Predictive Processing: Conscious when Training

Last week I started learning about theories of consciousness from the Cambridge Digital Minds course.

One theory in particular that stuck in my mind is predictive processing. It says that all conscious minds have an internal world model and we are constantly taking in stimuli and predicting what comes next and we update our world model based on the outcome. The prediction error is what is used to update our neural weights and the conscious experience follows from that.

A great example is that predicting what happens when we drop an apple, we’re in a constant feedback loop of receiving stimuli and making predictions of what will happen in the next moment, consciously or subconsciously.

I find it pretty interesting since it has some nice analogies to LLMs, especially for training via next token prediction and having an internal world model. One interesting implication is that, if LLMs were conscious today, they would only be conscious via training.

At first this felt a little inaccurate but it does make sense for a sufficiently advanced AI, it would be expected it to have a persistent memory and goals and be able to update its long-term memory based on its environment.

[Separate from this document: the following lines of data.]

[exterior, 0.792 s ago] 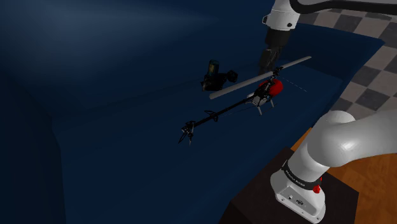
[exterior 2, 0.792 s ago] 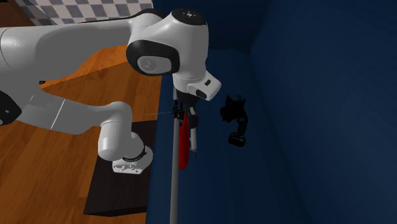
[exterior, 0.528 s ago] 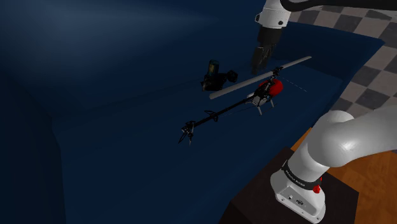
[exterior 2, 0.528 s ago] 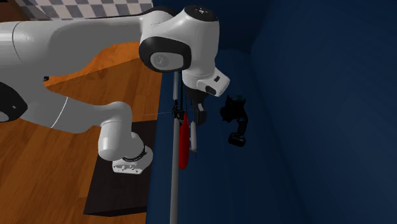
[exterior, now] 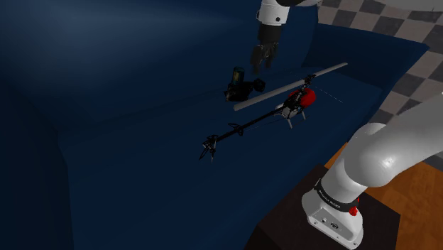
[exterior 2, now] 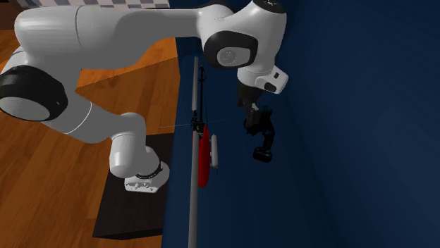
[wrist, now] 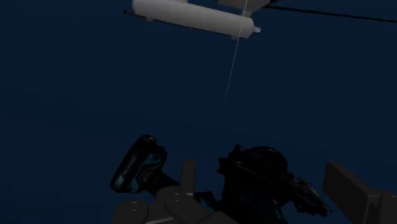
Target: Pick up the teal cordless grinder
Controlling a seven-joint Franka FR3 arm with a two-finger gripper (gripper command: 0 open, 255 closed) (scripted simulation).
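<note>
Toy helicopter (exterior: 298, 99), red-bodied with a grey rotor blade (exterior: 291, 87) and thin black tail boom (exterior: 241, 129), rests on a dark blue surface (exterior: 142, 185); wood floor (exterior: 426, 220) and checkered floor (exterior: 419, 64) lie beyond.

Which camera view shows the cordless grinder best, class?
The wrist view: the grinder lies close, its teal handle and dark head distinct. The shoulder view shows a small dark shape beside the toy helicopter; the second exterior view shows a black silhouette.
</note>
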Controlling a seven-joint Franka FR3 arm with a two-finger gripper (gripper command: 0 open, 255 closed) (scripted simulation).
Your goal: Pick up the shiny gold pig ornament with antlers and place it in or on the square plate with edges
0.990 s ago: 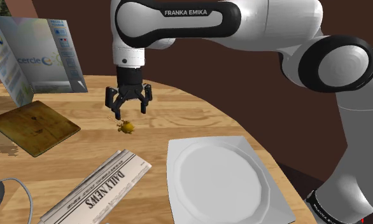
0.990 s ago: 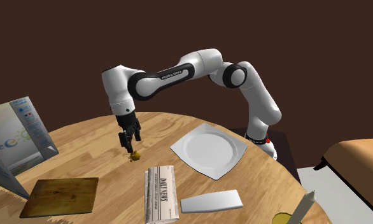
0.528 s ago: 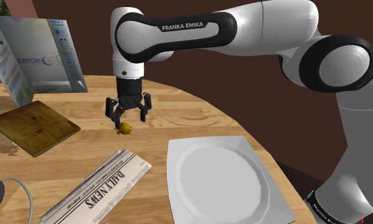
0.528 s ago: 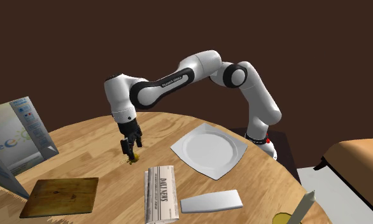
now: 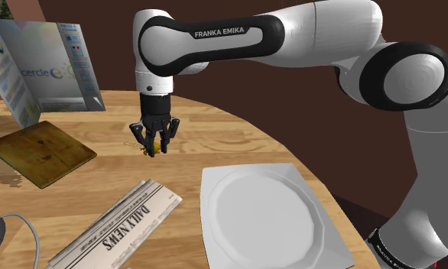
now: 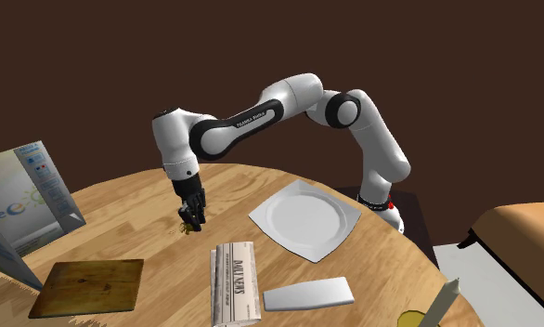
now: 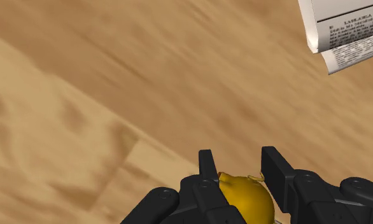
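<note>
Seemingly, end effector (image 7: 240, 163) clasps gold pig ornament (image 7: 244, 198).

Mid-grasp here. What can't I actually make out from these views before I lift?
- Wrist view: the gold pig ornament has its lower body cut off by the bottom edge and the gripper body.
- Shoulder view: the fingers cover the pig except for a gold sliver.
- Second exterior view: the pig's contact with the table is too small and sits behind the fingers.
- Shoulder view: the square plate has its near side cut off by the bottom edge.
</note>
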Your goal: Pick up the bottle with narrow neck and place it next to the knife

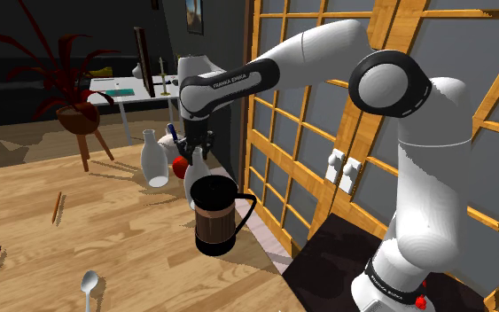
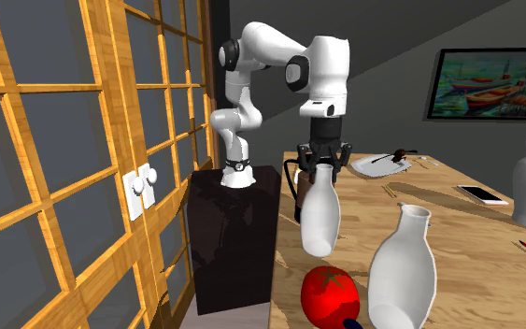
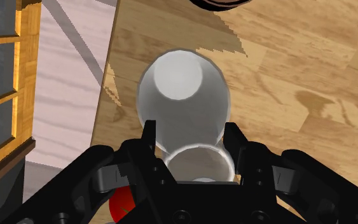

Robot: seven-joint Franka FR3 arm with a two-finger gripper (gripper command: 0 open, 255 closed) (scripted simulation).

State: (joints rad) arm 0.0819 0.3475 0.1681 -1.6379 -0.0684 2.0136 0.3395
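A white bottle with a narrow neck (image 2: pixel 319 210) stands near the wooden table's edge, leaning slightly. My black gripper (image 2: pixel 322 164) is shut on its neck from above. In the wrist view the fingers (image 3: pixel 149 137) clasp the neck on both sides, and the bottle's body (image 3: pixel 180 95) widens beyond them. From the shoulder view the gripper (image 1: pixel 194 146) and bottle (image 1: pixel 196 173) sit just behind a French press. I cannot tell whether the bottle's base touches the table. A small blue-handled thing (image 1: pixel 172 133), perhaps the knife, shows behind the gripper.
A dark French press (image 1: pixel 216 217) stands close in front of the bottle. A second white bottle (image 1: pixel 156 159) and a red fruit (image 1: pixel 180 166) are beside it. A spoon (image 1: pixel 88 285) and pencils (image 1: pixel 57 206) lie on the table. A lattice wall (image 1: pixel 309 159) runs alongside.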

This then got me thinking, if current LLMs were conscious whilst pre-training and post-training, when exactly would consciousness emerge? I assume that a model with randomly initial weights or unable to create grammatically correct sentences is definitely not intelligent, let alone conscious.

I was thinking that it would emerge at some point in the post-training phase but that’s not necessarily true. The persona fine tuning redirects to the base LLM from simulating anything into simulate a certain assistant persona. If consciousness occurs after the fine-tuning, then the base LLM must have had the ability to simulate a conscious persona in the first place.^[1]

I predict that the base LLM must get the capability to simulate conscious personas somewhere within its pretraining, I assume as one of the last properties it gets (perhaps after grokking?) and then the fine-tuning gets the LLM to robustly simulate those personas across different contexts.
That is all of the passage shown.